Monosit memiliki masa edar yang singkat, yaitu 10-20 jam, berada di dalam darah sebelum berada dalam jaringan. Begitu masuk ke dalam jaringan, sel-sel ini membengkak sampai ukurannya yang sangat besar untuk menjadi makrofag jaringan. Dalam bentuk ini, sel-sel tersebut dapat hidup hingga berbulan-bulan atau bahkan bertahun-tahun. Makrofag jaringan ini akan menjadi dasar bagi sistem makrofag jaringan yang merupakan sistem pertahanan lanjutan dalam jaringan untuk melawan infeksi (Guyton dan Hall, 2007).

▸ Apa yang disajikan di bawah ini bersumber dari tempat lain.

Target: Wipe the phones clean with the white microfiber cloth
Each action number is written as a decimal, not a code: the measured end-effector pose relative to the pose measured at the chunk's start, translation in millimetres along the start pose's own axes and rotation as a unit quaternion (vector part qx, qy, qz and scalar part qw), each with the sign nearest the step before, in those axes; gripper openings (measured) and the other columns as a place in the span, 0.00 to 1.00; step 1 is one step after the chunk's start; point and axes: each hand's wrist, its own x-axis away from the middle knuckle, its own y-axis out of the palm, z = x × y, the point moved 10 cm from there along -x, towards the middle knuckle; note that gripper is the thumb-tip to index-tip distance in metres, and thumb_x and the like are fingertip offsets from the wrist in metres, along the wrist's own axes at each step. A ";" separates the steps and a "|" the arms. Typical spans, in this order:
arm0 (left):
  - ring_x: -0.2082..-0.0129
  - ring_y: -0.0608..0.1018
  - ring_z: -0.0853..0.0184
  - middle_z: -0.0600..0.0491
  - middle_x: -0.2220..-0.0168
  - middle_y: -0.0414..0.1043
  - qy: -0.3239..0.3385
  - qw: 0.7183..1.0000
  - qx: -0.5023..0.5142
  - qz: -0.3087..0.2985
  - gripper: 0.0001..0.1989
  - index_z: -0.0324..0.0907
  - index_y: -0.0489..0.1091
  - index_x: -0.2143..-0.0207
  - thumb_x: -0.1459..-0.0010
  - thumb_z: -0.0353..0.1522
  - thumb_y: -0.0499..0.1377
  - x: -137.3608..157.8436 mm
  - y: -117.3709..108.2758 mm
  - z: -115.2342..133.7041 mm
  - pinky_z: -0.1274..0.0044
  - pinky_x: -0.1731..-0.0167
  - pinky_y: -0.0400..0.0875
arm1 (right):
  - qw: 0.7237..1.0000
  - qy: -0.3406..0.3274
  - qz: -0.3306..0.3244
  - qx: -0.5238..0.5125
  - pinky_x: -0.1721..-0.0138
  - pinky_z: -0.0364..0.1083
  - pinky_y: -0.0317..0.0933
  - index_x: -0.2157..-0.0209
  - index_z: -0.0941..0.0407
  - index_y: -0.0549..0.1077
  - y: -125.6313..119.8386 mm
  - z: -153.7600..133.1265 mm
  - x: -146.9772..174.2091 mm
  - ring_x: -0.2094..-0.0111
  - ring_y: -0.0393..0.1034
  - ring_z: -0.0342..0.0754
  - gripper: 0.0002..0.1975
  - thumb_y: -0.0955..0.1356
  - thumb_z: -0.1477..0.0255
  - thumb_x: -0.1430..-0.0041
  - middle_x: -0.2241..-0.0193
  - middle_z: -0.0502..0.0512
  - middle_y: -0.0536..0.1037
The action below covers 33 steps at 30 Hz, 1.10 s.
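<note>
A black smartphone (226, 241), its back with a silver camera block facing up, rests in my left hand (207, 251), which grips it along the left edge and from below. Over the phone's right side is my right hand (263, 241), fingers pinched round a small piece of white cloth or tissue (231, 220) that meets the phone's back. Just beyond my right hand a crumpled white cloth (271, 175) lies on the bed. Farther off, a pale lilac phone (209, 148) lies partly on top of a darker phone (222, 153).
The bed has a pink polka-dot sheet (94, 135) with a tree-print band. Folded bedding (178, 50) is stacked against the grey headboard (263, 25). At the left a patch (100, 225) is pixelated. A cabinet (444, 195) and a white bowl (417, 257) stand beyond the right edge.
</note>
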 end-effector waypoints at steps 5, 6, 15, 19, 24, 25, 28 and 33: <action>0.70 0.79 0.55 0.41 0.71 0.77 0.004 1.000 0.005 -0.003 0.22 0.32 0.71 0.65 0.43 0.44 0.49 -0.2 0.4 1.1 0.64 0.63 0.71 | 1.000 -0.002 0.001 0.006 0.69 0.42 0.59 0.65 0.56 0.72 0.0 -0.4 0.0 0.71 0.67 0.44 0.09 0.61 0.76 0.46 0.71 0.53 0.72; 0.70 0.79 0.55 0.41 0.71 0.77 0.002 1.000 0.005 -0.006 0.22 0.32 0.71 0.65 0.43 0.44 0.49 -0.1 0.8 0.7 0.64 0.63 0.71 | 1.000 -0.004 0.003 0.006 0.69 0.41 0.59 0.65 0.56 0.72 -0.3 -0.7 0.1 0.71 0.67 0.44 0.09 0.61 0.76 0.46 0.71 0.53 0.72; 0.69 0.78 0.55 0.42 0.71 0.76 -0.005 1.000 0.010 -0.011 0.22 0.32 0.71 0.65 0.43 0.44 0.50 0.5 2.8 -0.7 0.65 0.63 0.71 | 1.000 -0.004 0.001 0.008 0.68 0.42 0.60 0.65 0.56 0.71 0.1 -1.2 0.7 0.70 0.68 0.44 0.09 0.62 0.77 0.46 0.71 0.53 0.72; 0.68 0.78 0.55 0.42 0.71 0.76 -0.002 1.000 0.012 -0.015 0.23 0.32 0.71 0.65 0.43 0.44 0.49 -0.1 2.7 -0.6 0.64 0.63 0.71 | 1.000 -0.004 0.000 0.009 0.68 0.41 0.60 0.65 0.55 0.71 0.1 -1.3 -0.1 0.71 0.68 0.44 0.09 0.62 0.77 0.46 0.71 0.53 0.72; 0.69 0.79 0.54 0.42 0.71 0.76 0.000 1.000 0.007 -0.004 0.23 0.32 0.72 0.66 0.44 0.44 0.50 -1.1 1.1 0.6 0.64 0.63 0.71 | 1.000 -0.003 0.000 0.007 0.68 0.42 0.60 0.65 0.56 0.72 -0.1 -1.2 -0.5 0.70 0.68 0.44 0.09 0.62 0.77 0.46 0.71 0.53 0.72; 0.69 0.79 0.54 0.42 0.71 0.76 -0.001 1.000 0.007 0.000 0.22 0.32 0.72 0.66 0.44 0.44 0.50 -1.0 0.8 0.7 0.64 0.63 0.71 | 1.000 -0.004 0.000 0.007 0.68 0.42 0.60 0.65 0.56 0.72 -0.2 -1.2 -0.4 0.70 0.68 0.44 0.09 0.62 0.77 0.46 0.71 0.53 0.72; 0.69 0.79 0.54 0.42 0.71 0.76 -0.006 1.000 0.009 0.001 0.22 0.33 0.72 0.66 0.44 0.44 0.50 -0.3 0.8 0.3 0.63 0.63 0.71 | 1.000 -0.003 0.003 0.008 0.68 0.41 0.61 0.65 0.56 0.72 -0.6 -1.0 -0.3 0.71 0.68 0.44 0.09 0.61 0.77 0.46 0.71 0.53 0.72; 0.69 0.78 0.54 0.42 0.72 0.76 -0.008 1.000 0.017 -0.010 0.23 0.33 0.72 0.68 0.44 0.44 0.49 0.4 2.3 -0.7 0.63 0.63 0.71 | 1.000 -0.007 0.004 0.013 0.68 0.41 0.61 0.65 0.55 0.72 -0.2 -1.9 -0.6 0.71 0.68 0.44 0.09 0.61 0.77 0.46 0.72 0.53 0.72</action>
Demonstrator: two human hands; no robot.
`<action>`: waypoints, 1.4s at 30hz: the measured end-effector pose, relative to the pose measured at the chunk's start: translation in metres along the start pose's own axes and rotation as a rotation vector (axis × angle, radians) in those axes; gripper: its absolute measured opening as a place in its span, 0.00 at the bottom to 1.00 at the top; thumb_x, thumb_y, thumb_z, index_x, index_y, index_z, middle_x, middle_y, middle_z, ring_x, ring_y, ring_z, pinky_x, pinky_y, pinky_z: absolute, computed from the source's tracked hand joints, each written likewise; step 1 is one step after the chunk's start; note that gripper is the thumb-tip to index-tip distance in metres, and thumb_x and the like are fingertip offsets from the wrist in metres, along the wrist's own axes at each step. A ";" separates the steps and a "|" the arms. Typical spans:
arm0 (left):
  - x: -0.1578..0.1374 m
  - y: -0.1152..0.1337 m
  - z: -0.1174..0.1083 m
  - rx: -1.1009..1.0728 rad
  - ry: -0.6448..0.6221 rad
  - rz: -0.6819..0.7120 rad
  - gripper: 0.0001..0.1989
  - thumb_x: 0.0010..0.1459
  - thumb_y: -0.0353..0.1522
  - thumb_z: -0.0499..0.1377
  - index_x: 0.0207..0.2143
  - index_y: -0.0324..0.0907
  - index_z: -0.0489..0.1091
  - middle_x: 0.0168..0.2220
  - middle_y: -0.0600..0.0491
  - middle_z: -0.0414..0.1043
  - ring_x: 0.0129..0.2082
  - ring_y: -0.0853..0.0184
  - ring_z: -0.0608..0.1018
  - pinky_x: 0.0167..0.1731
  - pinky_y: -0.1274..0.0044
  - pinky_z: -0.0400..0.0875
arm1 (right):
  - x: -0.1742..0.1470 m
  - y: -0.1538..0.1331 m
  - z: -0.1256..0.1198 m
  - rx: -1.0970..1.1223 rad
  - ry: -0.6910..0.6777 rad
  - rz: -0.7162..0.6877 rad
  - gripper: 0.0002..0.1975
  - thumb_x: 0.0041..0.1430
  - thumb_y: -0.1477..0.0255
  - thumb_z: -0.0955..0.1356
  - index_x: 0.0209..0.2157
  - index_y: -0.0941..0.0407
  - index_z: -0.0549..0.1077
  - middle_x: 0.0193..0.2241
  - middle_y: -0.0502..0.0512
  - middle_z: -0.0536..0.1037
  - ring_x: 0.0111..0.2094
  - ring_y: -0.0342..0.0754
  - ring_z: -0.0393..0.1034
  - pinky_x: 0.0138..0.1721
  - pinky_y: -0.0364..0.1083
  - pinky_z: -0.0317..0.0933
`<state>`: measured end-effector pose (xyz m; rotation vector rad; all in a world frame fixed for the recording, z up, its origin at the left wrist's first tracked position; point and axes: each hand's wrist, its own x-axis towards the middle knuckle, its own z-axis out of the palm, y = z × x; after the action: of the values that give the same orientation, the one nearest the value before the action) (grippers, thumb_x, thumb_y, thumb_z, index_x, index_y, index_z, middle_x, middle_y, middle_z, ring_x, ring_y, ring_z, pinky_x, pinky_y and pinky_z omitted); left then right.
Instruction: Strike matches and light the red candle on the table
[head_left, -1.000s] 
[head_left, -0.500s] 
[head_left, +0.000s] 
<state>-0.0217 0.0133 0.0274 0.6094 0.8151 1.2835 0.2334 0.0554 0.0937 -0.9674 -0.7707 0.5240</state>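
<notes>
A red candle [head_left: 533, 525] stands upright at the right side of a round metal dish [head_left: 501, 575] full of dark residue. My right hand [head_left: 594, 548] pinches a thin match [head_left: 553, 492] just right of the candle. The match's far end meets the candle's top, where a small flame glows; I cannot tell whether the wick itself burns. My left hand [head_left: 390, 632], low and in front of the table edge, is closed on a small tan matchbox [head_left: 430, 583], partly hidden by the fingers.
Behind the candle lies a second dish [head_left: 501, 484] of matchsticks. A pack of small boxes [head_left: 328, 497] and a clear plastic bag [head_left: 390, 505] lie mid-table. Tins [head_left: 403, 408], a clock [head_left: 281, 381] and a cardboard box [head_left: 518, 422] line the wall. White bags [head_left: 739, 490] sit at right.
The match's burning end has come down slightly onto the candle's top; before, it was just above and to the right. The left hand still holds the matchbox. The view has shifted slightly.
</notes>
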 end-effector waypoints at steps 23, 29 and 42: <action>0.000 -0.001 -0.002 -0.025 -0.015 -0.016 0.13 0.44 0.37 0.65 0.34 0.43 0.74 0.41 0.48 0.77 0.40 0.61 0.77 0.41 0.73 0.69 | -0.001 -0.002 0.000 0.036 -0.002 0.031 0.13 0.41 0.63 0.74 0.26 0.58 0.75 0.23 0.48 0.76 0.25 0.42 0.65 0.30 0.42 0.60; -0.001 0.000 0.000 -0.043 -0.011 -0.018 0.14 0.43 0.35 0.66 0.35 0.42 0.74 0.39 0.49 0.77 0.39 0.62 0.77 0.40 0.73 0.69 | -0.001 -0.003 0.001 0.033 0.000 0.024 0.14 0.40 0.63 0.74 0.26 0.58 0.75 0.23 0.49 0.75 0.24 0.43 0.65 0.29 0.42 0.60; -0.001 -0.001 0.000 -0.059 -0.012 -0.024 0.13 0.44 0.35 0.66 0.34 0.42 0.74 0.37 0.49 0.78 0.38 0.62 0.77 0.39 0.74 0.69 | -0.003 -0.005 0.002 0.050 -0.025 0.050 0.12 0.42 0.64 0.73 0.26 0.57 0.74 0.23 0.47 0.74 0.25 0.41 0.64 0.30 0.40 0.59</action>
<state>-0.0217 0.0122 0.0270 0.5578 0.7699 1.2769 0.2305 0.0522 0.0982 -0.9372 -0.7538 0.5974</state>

Limfosit memasuki sistem sirkulasi secara kontinu, bersama dengan aliran limfe dari nodus limfe dan jaringan limfoid lainnya. Kemudian, setelah beberapa jam, limfosit keluar dari darah dan kembali ke jaringan dengan cara diapedesis. Dan selanjutnya memasuki limfe dan kembali ke darah lagi demikian seterusnya. Limfosit memiliki masa hidup berminggu-minggu, berbulan-bulan, atau bahkan bertahun-tahun, tetapi hal ini tergantung pada kebutuhan tubuh akan sel-sel tersebut (Guyton dan Hall, 2007).